Подняла глаза, два синих озера, с застывшей гладью не пролившихся слез. Безысходное страдание навсегда поселилось в них. Он улыбнулся, стараясь скрыть торжество, подошёл и молча, легонько прикоснулся губами к её глазам. Потом к губам.
Иди, жёстко сказал и, повернув за плечи, подтолкнул её к выходу. Я буду очень скучать по тебе. И очень ждать тебя. Иди.
И она пошла. Пошла в никуда. Потому что, лишь подойдя к краю леса, за которым начиналось её селение, поняла, что ждёт её там. Она поняла, что отрезала себя от этих людей уже навсегда. Возвращаться ей было некуда.
И повернула обратно.
Она подошла к шалашу обречённо, не зная, что скажет ему, этому юноше, безраздельно ставшему её властелином. Почему она вернулась, так и не дойдя до селения? Как объяснить ему это, чужому, не знавшему их обычаев? Как не показать ему, что она обречена остаться с ним?
Шалаш был пустой. Холод заполнил все его пространство. Ей показалось на минуту, что здесь никого никогда и не было. Где же он? Она оглянулась вокруг и не увидела на снегу других следов, кроме своих. В ней не дрогнуло ничего. Так натерзалась она, идя в селение и возвращаясь обратно. Так намучилась она в последнее время, скрывая от него свои сомнения и страхи.
Незнакомец исчез
Медленно она прошла внутрь, в леденящую пустоту шалаша. Легла на кровать изо мха и еловых лап. Их кровать. Закрыла глаза.
В проём шалаша светили далёкие звезды. Тело её окоченело и уже не чувствовало холода. Она была абсолютно одна. И абсолютно свободна
Глава 3
ПРОДОЛЖЕНИЕ НАЧАЛА
ИТАЛИЯ.
РИМ.
1.
Ярко светило солнце. Где-то внизу, за стенами, был слышен гул большого города.
«Вечного» города.
Иногда из преддверий этого каменного памятника сюда даже доносился смех. Но здесь, наверху, в сердцевине храма, царила средневековая тишина. И люди, которые были веселы и беззаботны там, внизу, в преддверии здесь напрягались и замирали изнутри. С трепетом и благоговением они медленно шествовали по внутренним пространствам этого храма и почти боялись дышать. Не то что говорить громко.
Здесь не было экскурсоводов. Здесь никто никому ничего не рассказывал. Здесь все и так было понятно. На уровне интуиции здесь стояла История. Она здесь осталась и стояла. Здесь было её пространство, её территория. Здесь, хотя за стенами жил уже почти двадцать первый век, полновластной хозяйкой была она История Средневековья. И ни один человек, попадавший сюда посмотреть случайно или специально не подвергал сомнению её права. Здесь она диктовала свои условия поведения. Люди как-то сразу понимали, что тогда были жестокие времена, и церемониться с ними никто бы не стал.
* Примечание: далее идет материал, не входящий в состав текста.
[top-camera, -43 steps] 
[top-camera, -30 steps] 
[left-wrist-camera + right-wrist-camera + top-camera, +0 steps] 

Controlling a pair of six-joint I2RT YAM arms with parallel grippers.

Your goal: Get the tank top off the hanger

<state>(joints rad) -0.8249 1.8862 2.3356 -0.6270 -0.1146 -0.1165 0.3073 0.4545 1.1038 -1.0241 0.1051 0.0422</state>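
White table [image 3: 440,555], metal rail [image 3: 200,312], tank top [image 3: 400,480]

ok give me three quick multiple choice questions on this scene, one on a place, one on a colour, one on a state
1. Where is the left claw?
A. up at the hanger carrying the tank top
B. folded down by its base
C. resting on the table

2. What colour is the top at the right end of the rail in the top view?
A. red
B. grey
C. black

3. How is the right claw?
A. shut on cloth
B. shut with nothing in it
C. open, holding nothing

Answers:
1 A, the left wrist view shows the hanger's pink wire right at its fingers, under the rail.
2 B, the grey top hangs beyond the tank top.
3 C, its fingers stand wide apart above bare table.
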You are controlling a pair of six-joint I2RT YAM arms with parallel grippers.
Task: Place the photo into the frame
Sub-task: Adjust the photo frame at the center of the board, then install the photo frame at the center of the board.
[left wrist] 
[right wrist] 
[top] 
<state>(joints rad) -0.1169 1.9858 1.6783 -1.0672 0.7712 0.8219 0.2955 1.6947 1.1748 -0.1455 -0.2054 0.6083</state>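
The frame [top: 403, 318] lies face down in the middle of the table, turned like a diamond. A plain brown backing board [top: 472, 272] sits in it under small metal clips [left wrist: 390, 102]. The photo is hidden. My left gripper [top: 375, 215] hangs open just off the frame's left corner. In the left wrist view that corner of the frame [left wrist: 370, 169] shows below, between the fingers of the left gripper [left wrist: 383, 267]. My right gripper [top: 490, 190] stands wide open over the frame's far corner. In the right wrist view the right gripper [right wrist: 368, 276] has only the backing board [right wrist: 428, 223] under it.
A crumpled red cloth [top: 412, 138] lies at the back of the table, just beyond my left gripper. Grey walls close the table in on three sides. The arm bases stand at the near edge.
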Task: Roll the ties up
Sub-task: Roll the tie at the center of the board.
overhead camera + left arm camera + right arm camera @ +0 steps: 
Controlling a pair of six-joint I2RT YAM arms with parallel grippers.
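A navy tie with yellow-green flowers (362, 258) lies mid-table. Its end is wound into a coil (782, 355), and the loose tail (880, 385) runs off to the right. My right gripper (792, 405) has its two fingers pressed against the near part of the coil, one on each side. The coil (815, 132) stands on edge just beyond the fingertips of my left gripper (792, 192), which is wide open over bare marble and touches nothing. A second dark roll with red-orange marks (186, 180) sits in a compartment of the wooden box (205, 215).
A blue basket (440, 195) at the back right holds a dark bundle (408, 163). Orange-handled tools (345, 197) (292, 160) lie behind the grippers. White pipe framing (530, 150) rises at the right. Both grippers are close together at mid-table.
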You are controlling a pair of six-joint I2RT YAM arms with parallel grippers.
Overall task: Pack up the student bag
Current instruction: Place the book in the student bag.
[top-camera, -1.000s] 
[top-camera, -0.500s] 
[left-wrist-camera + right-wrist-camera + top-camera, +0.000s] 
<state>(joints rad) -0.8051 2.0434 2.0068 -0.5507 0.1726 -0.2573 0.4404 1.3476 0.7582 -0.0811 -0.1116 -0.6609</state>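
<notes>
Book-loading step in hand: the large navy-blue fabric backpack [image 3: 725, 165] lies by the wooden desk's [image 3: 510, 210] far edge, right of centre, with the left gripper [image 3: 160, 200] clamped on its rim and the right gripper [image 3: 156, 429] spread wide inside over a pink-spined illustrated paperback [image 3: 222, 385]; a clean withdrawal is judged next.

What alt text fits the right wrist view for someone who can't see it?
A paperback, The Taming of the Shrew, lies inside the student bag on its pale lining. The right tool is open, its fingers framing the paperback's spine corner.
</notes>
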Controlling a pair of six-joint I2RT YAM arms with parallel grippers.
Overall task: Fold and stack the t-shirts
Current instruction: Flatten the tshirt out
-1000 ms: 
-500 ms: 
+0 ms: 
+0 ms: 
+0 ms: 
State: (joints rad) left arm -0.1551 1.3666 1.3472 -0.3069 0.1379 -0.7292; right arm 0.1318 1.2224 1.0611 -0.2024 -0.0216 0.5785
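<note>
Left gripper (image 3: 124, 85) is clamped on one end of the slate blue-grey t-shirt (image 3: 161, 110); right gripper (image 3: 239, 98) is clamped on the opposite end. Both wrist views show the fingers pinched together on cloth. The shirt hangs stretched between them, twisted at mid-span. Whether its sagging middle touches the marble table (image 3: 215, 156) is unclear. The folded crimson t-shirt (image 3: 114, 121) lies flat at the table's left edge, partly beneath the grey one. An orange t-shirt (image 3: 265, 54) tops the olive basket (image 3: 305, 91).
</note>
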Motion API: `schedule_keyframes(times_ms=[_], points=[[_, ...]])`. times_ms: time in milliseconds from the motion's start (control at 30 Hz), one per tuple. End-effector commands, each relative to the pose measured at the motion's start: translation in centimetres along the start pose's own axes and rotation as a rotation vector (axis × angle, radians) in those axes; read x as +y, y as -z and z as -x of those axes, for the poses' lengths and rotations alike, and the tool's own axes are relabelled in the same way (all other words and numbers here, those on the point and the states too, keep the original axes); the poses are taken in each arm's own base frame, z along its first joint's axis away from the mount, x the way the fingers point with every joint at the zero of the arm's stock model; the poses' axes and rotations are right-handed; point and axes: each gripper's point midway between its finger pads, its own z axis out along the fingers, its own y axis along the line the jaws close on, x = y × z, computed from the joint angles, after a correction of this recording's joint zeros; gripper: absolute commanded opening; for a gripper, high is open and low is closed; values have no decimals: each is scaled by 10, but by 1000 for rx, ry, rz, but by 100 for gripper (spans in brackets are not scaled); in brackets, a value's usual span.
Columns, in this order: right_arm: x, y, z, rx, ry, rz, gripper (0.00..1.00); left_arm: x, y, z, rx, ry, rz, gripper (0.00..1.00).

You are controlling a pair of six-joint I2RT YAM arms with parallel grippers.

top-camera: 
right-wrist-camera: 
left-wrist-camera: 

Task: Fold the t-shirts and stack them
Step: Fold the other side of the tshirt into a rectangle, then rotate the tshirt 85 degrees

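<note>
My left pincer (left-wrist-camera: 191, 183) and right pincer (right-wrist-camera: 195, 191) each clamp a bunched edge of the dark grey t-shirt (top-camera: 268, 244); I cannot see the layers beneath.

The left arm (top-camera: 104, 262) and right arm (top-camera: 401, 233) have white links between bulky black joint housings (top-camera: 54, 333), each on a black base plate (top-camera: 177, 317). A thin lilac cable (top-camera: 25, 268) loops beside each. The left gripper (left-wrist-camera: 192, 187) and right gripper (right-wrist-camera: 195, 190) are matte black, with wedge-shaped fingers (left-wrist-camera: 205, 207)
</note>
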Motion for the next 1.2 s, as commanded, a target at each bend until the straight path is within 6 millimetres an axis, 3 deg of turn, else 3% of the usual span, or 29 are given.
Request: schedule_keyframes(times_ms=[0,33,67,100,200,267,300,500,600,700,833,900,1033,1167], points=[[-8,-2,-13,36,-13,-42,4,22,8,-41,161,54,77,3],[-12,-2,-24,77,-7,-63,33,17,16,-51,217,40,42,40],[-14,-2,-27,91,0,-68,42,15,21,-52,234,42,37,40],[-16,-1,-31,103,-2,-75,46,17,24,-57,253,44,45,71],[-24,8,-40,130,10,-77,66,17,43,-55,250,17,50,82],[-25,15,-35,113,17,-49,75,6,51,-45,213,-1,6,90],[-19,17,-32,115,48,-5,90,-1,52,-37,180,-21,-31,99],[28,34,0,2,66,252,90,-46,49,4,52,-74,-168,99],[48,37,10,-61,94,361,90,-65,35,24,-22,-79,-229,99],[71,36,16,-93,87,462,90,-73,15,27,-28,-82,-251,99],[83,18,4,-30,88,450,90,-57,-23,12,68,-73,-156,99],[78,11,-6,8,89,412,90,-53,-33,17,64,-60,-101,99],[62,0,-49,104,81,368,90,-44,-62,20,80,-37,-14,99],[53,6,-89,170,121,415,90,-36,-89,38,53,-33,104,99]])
Именно этим страхом и была пропитана вся атмосфера базилики. Суровость тех времён была налицо. Потому люди благоговейно и с интересом смотрели на стены базилики, на прекрасно сохранившиеся её здания. Но ни у кого не возникало желания проникнуть внутрь. И они не задерживались вообще: чинно, но достаточно быстро, покидали священные пределы.
А ей было хорошо!
Всем своим естеством она чуяла, что вернулась домой.
Эти толстенные стены, окна-амбразуры, узкие пространства внутренних двориков, красный кирпич построек все было её, родное. Именно здесь она провела когда-то свои самые лучшие годы! Здесь душа её была наполнена покоем, и жизнь её протекала размеренно и счастливо. Здесь она впервые полюбила.
Ей не хотелось уходить отсюда! Тишина и солнце всё было, как тогда. Трепетность сердца и смутные желания юности всё это было пережито именно здесь.
Она остановилась, закрыла глаза и слушала, слушала, слушала эту родную солнечную тишину.
Он тронул её за руку, и она открыла глаза.
Солнце брызнуло искрами лучей, и она зажмурилась и тихонько радостно засмеялась. Он снова тронул её за руку. И она почувствовала, что он обеспокоен. Посмотрела, прищурившись, на него, и увидела растерянность в его глазах. Его даже, казалось, немного трясло.
Я хочу уйти отсюда, сказал Витторио и потянул её за руку.
Она поняла, что он просто хочет сбежать. От чего-то. Что напомнила ему эта базилика. Вся эта средневековая застылость. Ведь здесь было так же, как тогда. И она знала, от чего он хочет сбежать его мучила совесть. А она его простила. Но совесть его всё равно мучила и все сильнее. Тем более, что он не просил прощения у неё в этой жизни. И не понимал, что, если она согласилась быть с ним в этой их жизни, значит он прощён.